## [What is required]
Repeat each entry verbatim.

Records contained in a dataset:
= Beginning of Section =
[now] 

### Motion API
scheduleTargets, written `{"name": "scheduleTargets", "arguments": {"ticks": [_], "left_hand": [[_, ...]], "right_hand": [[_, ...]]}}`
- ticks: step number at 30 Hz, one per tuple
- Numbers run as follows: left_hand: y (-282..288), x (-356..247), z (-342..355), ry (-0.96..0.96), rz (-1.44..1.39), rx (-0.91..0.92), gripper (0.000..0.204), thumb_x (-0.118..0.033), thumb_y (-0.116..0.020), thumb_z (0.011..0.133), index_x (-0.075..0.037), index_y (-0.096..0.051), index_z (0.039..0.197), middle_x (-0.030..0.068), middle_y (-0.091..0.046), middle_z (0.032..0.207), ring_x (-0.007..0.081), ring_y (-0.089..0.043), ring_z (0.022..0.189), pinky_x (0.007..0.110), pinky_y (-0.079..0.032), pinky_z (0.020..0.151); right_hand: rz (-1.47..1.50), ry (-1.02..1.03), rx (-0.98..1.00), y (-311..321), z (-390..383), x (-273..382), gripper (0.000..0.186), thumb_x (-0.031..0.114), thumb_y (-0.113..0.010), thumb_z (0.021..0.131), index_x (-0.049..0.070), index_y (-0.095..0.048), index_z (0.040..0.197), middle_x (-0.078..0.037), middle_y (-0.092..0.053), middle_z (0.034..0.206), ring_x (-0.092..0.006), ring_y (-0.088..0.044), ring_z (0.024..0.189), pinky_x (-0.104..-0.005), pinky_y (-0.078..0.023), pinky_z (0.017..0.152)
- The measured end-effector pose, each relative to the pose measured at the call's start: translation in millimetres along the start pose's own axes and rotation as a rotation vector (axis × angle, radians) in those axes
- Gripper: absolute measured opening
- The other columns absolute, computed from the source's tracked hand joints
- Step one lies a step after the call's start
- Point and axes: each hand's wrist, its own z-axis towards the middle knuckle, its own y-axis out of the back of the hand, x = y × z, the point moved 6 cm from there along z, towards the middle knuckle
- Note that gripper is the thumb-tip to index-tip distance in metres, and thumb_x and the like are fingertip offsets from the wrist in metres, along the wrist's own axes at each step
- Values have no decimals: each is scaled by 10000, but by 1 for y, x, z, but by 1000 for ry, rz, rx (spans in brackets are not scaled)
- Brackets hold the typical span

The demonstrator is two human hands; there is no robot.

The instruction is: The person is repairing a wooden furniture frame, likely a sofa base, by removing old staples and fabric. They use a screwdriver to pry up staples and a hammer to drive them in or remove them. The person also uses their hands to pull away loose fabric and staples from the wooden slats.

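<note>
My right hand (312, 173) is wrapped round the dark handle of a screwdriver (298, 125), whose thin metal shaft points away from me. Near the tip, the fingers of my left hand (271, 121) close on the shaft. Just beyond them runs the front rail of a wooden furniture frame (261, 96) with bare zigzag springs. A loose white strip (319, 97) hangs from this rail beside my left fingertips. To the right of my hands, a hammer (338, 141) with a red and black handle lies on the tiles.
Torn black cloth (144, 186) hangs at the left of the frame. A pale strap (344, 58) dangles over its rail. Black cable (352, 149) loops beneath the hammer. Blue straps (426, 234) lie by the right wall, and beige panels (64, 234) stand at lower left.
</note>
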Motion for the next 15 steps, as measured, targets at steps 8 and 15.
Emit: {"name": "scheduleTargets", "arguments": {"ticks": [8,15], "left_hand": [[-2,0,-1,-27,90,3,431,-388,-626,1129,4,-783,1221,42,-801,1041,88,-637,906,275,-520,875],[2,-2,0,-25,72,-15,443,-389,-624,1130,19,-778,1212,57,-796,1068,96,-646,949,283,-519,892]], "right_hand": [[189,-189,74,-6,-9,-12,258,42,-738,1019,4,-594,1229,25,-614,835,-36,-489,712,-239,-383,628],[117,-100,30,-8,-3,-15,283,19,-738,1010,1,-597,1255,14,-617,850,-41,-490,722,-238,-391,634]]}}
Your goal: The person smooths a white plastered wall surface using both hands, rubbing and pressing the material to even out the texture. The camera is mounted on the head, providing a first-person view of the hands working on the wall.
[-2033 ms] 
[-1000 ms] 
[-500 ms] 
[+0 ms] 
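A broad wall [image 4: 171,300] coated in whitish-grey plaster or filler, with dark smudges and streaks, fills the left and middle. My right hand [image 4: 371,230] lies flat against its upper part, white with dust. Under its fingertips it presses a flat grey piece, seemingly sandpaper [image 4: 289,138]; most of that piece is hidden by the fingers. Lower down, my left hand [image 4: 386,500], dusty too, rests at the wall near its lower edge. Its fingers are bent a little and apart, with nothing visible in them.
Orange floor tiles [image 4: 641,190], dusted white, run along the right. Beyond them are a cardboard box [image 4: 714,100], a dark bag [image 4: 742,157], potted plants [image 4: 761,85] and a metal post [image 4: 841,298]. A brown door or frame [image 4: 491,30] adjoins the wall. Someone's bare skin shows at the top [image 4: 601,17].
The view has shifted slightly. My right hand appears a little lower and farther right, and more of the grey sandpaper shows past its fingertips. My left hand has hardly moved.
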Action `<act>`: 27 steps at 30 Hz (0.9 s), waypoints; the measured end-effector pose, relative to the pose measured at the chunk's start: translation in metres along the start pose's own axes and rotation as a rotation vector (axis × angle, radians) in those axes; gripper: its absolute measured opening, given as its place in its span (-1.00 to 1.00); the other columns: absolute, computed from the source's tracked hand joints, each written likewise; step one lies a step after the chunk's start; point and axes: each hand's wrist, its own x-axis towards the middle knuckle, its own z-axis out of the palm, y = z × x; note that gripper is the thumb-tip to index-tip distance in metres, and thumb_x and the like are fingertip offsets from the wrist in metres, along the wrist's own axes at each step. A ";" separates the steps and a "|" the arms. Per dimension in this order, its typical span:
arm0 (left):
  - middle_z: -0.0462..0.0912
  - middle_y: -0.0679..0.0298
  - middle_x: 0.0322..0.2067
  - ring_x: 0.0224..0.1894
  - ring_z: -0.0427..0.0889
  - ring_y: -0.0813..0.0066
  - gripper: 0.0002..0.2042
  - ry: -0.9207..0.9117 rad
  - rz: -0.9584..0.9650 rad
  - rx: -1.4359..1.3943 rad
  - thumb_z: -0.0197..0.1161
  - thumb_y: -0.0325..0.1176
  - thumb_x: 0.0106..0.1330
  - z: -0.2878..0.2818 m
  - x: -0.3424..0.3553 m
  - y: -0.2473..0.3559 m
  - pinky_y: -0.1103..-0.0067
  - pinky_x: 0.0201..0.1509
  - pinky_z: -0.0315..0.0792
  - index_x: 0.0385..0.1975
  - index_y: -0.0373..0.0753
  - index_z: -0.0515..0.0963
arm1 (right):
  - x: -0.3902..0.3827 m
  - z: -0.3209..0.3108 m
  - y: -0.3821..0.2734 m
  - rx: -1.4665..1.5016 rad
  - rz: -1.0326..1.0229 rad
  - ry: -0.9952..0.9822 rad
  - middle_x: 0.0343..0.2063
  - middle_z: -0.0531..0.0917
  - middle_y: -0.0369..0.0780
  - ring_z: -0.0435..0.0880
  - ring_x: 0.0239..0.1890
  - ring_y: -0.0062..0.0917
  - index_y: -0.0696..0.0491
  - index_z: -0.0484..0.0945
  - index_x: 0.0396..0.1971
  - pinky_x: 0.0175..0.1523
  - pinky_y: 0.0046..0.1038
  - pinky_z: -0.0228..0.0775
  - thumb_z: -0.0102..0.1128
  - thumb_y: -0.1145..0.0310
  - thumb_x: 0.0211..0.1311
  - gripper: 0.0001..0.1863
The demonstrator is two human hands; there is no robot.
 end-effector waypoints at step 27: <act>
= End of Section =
## [Your response]
[now] 

### Motion API
scheduleTargets, written `{"name": "scheduleTargets", "arguments": {"ticks": [_], "left_hand": [[_, ...]], "right_hand": [[_, ...]]}}`
- ticks: step number at 30 Hz, one per tuple
- Numbers run as follows: left_hand: y (-282..288), x (-356..247), z (-342..355), ry (-0.96..0.96), rz (-1.44..1.39), rx (-0.91..0.92), gripper (0.000..0.204), thumb_x (-0.118..0.033), thumb_y (-0.116..0.020), thumb_z (0.011..0.133), index_x (-0.075..0.037), index_y (-0.096..0.051), index_z (0.039..0.197), middle_x (-0.030..0.068), middle_y (-0.091..0.046), middle_z (0.032..0.207), ring_x (-0.007..0.081), ring_y (-0.089..0.043), ring_z (0.022..0.189), pinky_x (0.007..0.110), pinky_y (-0.079..0.032), pinky_z (0.020..0.151); right_hand: rz (-1.47..1.50), ry (-1.02..1.03), rx (-0.98..1.00), y (-311..321), z (-390..383), x (-273..382), gripper (0.000..0.186), thumb_x (-0.031..0.114), thumb_y (-0.113..0.010), thumb_z (0.021..0.131), index_x (-0.049..0.070), index_y (-0.095..0.048), index_z (0.040..0.197), middle_x (-0.078..0.037), middle_y (-0.092..0.053), middle_z (0.034..0.206), ring_x (-0.092..0.006), ring_y (-0.088..0.044), ring_z (0.024..0.189), pinky_x (-0.104..-0.005), pinky_y (-0.078..0.023), pinky_z (0.017..0.152)
- The measured end-effector pose, each relative to the pose measured at the call's start: translation in millimetres along the start pose's own axes and rotation as a rotation vector (axis × angle, radians) in those axes
- Gripper: absolute measured opening
- The other columns absolute, computed from the source's tracked hand joints
- Step one lies a step after the call's start
- Point and axes: each hand's wrist, its own z-axis towards the middle knuckle, its own y-axis out of the back of the hand, x = y × z, the point moved 6 cm from there along z, towards the middle knuckle
- Note that gripper is the thumb-tip to index-tip distance in metres, and thumb_x and the like are fingertip offsets from the wrist in metres, along the wrist's own axes at each step
- Values have no decimals: each is scaled by 10000, but by 1 for y, x, z, but by 1000 for ry, rz, rx (spans in brackets are not scaled)
- Brackets hold the typical span

The demonstrator is two human hands; there is no robot.

The instruction is: The person is repairing a wooden furniture frame, likely a sofa base, by removing old staples and fabric. They use a screwdriver to pry up staples and a hammer to drive them in or remove them. The person also uses their hands to pull away loose fabric and staples from the wooden slats.

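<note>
My right hand (312, 173) is wrapped round the dark handle of a screwdriver (298, 125), whose thin metal shaft points away from me. Near the tip, the fingers of my left hand (271, 121) close on the shaft. Just beyond them runs the front rail of a wooden furniture frame (261, 96) with bare zigzag springs. A loose white strip (319, 97) hangs from this rail beside my left fingertips. To the right of my hands, a hammer (338, 141) with a red and black handle lies on the tiles.
Torn black cloth (144, 186) hangs at the left of the frame. A pale strap (344, 58) dangles over its rail. Black cable (352, 149) loops beneath the hammer. Blue straps (426, 234) lie by the right wall, and beige panels (64, 234) stand at lower left.
</note>
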Motion for the next 15 steps, as measured, targets at steps 8 and 15.
Emit: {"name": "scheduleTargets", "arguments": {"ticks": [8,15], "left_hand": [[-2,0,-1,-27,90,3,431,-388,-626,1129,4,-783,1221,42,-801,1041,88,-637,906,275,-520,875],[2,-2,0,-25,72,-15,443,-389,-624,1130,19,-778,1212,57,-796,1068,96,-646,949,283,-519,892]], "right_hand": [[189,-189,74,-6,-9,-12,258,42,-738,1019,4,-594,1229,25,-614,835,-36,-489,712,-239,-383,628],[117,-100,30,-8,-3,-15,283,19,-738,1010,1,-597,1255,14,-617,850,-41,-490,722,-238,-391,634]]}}
Your goal: The person smooths a white plastered wall surface using both hands, rubbing and pressing the material to even out the texture. The camera is mounted on the head, providing a first-person view of the hands working on the wall.
[-2033 ms] 
[-1000 ms] 
[-500 ms] 
[+0 ms] 
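A broad wall [image 4: 171,300] coated in whitish-grey plaster or filler, with dark smudges and streaks, fills the left and middle. My right hand [image 4: 371,230] lies flat against its upper part, white with dust. Under its fingertips it presses a flat grey piece, seemingly sandpaper [image 4: 289,138]; most of that piece is hidden by the fingers. Lower down, my left hand [image 4: 386,500], dusty too, rests at the wall near its lower edge. Its fingers are bent a little and apart, with nothing visible in them.
Orange floor tiles [image 4: 641,190], dusted white, run along the right. Beyond them are a cardboard box [image 4: 714,100], a dark bag [image 4: 742,157], potted plants [image 4: 761,85] and a metal post [image 4: 841,298]. A brown door or frame [image 4: 491,30] adjoins the wall. Someone's bare skin shows at the top [image 4: 601,17].
The view has shifted slightly. My right hand appears a little lower and farther right, and more of the grey sandpaper shows past its fingertips. My left hand has hardly moved.
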Action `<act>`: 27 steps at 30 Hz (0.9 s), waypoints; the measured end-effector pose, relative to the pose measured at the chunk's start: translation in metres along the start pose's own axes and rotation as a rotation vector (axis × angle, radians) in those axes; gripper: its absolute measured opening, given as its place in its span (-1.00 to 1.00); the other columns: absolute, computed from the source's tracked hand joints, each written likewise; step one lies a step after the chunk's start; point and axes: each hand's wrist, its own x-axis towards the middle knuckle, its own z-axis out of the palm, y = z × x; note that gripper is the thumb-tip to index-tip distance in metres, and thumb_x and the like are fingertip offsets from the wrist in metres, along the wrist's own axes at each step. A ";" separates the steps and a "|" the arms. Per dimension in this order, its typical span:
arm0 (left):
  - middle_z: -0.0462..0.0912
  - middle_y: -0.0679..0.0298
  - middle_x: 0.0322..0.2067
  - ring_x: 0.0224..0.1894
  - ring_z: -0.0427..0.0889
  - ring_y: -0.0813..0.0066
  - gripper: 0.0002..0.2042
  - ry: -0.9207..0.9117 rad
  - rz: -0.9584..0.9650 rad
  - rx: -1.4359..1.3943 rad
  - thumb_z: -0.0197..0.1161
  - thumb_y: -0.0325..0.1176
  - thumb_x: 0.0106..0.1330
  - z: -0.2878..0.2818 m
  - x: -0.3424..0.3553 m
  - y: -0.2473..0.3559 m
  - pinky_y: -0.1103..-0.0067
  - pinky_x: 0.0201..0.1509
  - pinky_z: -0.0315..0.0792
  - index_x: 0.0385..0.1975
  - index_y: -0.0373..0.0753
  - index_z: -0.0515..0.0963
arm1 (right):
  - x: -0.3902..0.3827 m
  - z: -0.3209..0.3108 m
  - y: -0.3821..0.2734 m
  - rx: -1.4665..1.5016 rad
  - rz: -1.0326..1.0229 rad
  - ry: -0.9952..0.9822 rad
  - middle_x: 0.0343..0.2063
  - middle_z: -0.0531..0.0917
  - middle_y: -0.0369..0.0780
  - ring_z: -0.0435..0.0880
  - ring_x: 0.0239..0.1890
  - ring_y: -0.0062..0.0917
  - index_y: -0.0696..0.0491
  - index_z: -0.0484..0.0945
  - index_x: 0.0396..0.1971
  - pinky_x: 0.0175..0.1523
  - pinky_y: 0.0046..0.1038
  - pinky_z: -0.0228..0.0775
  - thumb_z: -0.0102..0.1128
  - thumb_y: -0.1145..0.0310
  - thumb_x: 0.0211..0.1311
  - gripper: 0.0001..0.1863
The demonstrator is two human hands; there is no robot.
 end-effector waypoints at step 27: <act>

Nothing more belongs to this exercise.